[Data listing]

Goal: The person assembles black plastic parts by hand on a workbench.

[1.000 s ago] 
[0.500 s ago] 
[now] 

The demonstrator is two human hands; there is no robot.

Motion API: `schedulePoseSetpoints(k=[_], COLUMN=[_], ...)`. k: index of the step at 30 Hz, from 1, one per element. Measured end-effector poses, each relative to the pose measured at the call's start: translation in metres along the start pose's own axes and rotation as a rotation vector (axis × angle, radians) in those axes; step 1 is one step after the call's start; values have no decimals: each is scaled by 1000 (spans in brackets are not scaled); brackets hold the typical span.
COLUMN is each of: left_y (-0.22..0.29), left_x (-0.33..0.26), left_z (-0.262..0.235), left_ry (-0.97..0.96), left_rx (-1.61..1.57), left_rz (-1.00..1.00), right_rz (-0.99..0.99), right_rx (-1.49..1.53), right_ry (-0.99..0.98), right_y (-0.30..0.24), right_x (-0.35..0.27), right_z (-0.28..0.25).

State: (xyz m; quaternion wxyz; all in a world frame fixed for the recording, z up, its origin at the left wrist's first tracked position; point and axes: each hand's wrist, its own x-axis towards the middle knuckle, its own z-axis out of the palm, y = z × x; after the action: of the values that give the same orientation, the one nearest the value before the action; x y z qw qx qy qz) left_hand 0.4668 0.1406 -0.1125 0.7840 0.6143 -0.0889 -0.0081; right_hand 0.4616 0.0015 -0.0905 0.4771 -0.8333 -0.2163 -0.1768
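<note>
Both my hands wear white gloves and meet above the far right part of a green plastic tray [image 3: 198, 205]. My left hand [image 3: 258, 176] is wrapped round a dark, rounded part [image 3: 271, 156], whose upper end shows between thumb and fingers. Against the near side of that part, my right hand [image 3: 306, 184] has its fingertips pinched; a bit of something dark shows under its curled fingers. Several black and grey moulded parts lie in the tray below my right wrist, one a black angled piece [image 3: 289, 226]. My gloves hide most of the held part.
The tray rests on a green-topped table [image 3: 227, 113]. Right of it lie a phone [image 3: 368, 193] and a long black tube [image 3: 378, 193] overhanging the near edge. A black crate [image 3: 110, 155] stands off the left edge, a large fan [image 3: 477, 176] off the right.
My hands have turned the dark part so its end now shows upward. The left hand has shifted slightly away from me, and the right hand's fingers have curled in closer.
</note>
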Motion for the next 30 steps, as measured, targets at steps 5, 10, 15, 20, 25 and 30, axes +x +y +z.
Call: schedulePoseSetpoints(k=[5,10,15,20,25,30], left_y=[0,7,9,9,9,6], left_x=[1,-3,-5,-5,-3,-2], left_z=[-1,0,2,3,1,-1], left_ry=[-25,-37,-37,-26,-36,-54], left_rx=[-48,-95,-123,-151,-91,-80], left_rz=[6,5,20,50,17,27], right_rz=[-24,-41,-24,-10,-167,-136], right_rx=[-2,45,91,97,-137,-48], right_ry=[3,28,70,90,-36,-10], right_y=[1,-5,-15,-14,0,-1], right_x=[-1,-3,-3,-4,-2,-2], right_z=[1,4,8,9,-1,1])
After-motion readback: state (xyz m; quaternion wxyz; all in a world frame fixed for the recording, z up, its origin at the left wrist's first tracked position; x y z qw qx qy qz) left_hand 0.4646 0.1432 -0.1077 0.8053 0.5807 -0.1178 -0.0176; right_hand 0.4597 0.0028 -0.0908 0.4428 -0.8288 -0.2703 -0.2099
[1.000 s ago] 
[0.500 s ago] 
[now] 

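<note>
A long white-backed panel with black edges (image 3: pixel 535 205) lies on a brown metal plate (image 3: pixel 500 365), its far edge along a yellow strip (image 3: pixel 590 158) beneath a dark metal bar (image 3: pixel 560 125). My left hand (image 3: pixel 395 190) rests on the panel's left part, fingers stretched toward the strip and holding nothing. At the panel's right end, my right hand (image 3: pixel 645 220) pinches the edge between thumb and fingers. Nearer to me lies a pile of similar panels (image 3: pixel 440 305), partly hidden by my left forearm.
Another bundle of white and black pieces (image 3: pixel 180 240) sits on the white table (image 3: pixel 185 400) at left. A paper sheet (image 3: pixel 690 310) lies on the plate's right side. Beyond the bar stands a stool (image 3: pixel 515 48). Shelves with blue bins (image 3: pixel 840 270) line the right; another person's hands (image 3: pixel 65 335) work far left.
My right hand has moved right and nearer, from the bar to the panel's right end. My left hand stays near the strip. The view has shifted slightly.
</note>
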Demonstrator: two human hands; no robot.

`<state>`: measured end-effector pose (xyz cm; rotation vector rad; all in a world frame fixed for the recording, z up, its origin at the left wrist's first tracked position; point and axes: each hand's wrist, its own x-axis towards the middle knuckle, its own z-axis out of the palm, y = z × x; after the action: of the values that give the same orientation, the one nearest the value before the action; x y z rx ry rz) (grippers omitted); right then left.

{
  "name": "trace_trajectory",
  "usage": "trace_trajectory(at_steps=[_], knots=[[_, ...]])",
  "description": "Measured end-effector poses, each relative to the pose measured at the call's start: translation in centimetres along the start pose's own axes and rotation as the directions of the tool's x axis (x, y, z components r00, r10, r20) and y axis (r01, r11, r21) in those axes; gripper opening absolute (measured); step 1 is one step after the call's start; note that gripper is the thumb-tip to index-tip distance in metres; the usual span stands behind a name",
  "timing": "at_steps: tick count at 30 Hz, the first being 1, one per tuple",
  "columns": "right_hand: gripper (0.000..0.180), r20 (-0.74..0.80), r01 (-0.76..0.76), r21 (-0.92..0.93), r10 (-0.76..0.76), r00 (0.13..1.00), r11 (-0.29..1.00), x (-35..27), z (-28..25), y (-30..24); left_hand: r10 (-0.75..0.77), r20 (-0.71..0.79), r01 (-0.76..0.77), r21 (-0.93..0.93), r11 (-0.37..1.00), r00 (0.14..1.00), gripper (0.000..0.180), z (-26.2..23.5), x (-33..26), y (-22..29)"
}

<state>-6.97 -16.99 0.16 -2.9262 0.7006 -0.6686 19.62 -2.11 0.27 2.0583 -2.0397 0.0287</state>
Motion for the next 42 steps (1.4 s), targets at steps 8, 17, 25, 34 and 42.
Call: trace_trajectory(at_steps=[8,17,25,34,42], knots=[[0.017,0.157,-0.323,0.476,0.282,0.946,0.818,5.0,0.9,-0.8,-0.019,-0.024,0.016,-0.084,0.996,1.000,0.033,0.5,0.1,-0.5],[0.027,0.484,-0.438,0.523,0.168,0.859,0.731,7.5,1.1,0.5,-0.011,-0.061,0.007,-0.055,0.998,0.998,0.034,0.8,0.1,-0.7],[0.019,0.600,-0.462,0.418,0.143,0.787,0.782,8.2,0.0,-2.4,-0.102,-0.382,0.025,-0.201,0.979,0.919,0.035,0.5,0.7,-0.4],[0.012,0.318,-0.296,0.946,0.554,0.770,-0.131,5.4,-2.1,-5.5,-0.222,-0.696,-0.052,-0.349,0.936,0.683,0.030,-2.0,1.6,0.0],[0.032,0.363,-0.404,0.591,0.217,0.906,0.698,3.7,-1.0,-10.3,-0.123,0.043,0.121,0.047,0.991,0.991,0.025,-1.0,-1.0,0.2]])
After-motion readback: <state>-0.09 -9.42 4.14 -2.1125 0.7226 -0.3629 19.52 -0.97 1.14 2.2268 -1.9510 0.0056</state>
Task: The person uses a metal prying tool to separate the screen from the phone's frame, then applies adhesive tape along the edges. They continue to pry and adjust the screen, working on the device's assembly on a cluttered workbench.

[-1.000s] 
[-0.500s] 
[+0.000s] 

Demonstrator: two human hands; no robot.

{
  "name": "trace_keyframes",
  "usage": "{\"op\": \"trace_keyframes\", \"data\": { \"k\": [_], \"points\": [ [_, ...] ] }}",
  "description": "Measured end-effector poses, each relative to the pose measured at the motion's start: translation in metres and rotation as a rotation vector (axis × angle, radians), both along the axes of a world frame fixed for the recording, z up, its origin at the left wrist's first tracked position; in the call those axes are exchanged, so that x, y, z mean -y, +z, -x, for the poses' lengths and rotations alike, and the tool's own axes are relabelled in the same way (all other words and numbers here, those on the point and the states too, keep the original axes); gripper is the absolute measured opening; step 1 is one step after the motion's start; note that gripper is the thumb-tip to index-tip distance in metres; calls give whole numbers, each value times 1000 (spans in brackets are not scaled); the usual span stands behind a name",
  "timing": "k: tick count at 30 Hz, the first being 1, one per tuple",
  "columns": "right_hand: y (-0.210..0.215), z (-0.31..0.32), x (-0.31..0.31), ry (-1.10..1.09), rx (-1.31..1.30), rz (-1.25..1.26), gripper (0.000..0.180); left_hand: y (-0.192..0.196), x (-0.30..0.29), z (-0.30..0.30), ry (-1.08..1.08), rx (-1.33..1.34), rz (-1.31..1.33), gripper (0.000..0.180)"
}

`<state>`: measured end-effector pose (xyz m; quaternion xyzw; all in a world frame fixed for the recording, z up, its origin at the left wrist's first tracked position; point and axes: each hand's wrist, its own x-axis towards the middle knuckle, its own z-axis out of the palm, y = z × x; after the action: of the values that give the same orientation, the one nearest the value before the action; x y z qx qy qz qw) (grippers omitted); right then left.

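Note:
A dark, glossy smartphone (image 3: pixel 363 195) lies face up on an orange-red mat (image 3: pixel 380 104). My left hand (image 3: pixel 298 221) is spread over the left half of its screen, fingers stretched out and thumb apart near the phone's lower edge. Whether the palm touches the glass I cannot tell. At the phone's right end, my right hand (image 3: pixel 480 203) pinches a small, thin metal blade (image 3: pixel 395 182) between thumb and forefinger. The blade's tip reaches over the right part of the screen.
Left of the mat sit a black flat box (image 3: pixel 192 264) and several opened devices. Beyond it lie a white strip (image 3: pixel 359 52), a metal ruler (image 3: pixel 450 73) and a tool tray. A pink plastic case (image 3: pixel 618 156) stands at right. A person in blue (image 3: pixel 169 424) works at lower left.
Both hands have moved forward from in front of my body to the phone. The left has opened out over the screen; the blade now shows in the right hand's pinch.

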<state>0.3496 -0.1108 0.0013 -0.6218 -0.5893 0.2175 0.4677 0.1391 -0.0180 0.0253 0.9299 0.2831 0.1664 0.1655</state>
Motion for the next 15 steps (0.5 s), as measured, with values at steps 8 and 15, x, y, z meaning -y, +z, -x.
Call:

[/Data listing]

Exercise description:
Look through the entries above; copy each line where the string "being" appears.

Answer to this problem:
  "timing": "at_steps: tick count at 30 Hz, the first being 1, one per tuple",
  "timing": "k: tick count at 30 Hz, the first being 1, one per tuple",

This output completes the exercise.